3D Environment for Bachelors' thesis

The UX of UIs in VR

XR is coming and it's coming fast. There is no doubt that in a few years time people will use AR-glasses alongside, or even instead of their smartphones. As my bachelor's thesis I took a look at this future and built a working 3D-environment in Unity to be used with the Oculus Quest.

In several experiments various forms of interaction with handtracking were put into practice and findings documented. In the final product you are able to start, land and in other ways control a hot-air balloon solely with hand tracking and without controllers.

Hand tracking with Oculus Quest is possible since the beginning of 2020 and brings countless possibilities but also various problems with it.
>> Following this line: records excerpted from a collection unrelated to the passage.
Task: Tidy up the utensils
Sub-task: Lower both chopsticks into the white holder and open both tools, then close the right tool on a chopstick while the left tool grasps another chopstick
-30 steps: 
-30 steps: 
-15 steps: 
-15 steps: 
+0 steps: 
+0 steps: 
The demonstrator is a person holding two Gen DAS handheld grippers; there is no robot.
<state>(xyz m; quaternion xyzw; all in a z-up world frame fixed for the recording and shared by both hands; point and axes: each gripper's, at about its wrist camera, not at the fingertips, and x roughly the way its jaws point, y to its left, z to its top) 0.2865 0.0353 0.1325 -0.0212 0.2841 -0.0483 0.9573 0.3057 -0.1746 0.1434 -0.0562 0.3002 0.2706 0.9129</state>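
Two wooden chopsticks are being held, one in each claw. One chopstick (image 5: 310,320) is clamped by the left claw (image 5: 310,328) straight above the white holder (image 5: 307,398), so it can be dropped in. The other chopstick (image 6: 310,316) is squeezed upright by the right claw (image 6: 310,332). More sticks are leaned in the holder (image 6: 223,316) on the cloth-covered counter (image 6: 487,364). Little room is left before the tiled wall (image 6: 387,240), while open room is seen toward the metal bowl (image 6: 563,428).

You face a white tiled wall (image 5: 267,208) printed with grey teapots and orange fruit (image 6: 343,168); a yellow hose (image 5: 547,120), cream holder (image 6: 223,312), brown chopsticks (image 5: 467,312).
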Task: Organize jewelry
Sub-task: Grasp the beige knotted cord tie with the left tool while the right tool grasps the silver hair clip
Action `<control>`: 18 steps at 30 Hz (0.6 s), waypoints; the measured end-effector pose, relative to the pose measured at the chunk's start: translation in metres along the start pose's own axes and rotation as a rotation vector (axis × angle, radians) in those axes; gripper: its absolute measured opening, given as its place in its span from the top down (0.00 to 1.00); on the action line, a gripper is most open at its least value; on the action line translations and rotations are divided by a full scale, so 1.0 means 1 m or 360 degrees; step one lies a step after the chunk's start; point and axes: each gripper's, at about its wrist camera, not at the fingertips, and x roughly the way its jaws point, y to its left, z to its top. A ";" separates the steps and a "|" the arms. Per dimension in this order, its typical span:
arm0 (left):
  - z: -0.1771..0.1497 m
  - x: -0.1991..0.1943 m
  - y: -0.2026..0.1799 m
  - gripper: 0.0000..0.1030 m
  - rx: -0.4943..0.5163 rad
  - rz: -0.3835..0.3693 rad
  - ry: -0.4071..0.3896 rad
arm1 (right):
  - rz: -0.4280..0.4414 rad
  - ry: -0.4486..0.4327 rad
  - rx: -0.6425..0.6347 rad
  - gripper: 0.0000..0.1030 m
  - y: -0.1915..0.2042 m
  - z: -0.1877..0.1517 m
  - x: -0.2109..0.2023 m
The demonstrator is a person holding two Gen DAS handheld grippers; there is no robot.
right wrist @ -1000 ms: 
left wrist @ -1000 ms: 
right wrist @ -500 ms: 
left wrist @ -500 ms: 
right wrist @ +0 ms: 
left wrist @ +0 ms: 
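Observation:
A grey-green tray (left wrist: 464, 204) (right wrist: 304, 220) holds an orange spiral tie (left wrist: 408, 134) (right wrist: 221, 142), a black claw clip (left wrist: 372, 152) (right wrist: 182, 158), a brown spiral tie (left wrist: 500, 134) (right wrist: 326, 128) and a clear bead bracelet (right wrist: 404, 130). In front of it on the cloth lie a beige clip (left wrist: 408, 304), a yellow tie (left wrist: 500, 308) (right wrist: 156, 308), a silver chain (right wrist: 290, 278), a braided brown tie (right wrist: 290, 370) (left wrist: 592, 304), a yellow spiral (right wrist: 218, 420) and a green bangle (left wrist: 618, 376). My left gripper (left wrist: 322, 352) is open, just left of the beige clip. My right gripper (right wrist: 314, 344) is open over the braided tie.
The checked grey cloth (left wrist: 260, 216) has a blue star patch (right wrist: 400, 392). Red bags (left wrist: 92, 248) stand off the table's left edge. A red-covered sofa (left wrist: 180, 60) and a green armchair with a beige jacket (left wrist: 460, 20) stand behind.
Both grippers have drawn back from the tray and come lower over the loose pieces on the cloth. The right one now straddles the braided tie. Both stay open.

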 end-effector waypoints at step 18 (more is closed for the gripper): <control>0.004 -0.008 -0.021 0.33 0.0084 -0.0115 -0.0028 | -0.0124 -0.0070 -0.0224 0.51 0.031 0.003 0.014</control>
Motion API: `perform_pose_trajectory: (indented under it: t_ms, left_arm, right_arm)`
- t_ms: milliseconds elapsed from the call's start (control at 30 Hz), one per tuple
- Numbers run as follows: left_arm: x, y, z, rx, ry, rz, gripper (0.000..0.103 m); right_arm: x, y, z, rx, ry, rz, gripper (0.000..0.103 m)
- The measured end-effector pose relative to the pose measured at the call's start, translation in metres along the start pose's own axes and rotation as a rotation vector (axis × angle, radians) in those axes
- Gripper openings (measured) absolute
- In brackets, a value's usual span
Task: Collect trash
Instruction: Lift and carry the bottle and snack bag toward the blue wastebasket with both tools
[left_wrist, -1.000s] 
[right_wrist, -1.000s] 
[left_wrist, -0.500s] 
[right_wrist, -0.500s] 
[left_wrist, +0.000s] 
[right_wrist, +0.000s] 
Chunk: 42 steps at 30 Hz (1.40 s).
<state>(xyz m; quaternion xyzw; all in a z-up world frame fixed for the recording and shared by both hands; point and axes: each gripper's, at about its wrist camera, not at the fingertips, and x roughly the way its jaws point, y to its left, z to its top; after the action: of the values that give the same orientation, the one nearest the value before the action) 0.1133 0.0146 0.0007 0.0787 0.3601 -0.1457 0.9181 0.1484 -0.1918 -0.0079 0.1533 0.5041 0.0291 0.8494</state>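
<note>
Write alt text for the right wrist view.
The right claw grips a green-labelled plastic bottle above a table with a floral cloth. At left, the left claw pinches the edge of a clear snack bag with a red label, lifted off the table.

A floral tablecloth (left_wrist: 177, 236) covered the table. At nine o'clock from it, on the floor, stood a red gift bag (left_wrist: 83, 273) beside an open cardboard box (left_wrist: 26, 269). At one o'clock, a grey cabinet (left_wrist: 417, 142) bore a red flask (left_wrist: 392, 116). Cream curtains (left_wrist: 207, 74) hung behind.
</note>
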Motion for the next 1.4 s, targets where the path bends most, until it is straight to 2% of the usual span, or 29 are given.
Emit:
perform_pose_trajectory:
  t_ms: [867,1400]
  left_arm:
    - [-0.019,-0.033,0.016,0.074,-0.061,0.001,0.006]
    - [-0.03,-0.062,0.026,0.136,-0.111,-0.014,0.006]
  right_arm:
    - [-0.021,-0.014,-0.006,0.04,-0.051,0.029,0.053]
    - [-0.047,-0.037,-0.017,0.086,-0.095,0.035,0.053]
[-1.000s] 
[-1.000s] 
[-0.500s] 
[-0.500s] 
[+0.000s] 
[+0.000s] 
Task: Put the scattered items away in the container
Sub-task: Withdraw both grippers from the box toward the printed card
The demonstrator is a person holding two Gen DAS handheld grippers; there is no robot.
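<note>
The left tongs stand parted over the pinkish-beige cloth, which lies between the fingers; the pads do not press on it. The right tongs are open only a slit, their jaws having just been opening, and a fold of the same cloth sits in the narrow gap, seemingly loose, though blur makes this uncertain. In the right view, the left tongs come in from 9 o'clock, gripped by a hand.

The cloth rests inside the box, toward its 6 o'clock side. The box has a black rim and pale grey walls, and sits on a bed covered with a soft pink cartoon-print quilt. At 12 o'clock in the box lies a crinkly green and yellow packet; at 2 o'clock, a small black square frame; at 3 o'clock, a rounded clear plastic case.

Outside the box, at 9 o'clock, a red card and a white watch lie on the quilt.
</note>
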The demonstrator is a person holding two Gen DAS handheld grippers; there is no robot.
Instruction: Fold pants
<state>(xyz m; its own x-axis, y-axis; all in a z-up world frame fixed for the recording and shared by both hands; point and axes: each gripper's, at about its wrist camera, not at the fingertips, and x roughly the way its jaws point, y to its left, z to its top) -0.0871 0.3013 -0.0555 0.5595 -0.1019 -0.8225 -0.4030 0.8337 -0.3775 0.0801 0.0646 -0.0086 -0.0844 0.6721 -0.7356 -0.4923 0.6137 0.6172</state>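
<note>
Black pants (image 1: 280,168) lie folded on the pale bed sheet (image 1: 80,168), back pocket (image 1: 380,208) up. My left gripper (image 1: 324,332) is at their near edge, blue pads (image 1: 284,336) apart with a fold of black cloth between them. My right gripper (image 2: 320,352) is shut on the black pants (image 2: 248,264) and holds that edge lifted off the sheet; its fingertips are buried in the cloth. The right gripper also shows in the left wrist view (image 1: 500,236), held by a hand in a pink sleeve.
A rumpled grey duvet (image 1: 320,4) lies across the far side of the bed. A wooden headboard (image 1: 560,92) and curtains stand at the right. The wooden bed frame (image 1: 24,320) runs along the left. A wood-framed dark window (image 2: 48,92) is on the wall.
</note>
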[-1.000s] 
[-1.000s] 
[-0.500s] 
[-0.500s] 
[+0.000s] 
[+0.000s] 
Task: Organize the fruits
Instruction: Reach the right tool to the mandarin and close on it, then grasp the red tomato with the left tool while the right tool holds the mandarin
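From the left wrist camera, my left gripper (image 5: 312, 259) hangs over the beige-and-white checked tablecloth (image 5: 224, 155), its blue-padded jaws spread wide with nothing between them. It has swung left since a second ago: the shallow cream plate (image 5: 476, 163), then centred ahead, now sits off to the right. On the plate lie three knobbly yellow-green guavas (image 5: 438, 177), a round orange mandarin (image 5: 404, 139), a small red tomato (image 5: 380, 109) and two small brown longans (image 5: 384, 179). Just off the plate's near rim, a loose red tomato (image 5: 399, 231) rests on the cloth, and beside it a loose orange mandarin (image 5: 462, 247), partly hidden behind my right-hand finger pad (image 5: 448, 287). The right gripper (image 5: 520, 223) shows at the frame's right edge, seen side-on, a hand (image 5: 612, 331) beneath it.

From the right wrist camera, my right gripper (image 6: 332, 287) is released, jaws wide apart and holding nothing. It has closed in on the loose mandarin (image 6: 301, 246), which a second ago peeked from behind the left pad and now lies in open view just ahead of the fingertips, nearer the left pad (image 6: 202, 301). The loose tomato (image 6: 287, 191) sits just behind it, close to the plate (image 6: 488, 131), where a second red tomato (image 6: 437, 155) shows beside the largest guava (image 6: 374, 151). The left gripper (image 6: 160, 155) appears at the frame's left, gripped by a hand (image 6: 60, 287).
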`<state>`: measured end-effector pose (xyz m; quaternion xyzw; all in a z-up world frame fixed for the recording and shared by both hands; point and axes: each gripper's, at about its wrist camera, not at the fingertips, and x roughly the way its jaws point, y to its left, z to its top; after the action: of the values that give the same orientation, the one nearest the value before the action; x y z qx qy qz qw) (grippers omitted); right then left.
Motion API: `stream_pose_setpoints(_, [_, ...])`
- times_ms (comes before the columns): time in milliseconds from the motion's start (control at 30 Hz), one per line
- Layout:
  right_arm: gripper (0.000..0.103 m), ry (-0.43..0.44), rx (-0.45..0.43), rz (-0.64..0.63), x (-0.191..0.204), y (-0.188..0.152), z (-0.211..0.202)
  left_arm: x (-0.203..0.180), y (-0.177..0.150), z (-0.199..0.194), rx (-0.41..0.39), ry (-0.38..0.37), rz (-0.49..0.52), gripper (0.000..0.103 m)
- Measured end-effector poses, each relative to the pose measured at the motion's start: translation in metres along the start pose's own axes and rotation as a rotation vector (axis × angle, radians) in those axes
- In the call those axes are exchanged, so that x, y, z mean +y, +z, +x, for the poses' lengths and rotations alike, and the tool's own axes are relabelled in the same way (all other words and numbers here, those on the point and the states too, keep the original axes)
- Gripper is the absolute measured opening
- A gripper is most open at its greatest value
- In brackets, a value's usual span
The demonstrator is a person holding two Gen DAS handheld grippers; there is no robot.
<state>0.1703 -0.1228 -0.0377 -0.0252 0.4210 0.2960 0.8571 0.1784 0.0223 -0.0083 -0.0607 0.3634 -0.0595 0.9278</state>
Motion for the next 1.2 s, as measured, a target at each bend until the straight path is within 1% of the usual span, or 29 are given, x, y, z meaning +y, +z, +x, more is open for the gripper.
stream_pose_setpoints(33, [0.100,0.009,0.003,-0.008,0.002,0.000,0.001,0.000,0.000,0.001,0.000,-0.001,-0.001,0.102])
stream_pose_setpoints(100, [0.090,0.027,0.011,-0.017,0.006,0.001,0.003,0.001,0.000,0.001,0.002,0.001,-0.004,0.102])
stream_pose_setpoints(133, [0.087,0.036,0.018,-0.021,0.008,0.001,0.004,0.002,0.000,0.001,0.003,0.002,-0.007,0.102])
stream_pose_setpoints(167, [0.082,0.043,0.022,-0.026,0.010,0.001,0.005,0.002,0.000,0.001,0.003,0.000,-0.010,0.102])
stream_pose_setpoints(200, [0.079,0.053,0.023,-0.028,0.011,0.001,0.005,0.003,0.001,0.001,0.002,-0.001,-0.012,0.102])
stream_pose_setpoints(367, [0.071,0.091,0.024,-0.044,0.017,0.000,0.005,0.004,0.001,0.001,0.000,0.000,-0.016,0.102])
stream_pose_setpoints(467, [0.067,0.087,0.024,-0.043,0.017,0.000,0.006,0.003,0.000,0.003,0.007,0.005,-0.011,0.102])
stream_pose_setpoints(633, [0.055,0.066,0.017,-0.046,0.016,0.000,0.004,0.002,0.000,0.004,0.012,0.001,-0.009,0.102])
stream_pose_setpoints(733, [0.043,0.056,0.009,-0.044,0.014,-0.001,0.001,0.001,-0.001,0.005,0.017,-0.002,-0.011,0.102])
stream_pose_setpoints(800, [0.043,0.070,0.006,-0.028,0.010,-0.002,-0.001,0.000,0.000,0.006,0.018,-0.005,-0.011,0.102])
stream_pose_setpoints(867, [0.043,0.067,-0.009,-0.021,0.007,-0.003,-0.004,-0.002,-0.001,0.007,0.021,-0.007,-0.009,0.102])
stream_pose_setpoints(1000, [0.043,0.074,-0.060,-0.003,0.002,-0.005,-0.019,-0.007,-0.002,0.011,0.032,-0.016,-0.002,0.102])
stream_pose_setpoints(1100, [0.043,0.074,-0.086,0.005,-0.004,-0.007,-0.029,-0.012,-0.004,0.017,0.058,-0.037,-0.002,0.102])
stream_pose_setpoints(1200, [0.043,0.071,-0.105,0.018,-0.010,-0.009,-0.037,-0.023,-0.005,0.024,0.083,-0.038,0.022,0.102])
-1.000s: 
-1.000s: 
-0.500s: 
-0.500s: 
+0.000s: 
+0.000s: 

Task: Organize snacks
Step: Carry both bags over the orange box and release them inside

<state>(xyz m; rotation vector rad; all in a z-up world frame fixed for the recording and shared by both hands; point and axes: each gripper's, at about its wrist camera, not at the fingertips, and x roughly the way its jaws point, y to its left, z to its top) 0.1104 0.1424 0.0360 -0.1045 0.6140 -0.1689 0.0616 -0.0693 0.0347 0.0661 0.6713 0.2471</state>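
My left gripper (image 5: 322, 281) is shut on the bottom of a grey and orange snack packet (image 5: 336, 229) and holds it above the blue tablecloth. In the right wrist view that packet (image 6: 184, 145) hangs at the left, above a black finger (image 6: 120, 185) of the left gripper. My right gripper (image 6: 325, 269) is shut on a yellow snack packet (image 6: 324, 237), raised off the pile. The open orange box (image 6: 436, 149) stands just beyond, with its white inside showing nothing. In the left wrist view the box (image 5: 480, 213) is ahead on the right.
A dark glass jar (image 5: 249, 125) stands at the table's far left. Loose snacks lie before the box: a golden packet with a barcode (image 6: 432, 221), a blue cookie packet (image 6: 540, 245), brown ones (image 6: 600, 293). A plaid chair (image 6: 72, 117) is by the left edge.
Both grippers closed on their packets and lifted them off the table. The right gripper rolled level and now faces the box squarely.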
This thesis came into being in order to analyze these possibilities and problems and find out how interfaces in VR can work and which things there are to be considered.

Photo of the app

Difference to 2D-Design

Interface-design in 2D has been explored for so many years now that countless guidelines, best practices and use cases exist out there. But in the world of mixed reality (XR) is still a lot unexplored and untestet. There are different things to be considered here. For example if you build an interface in VR, you don't just think about what is on that interface but also where, how big and how far away it is. You have to make sure it doesn't block things behind it and decide how you make the user look where he's supposed to look since things can always happen outside of his view.

Photo of the app

Some of the things I've learned:

  1. When building an Interface in VR you have to decide how you want the user to interact with the environment. Raycasting let's him interact with things far away but has to be explained. By using direct interaction the elements have to be in arms reach. The so called "Pinch" brings back haptic feedback but is not a natural way of pushing buttons for example.

  2. Non-interactable elements should be placed 3-5 metres away from the user in order not to strain the eyes. Interactable elements can be placed within arm's reach.

  3. Don't place elements in too many depths because switching between them is tiring for the eyes.

  4. Interfaces can follow the user or even be linked to the movement and position of the hand so you always have them at the ready.

  5. Haptic feedback is missing with hand tracking and must be compensated in other ways. Auditory and visual feedback can be used stronger than usual to solve this problem.

  6. Tell the user where to look and where the effect of a certain button lies if it's outside of his view.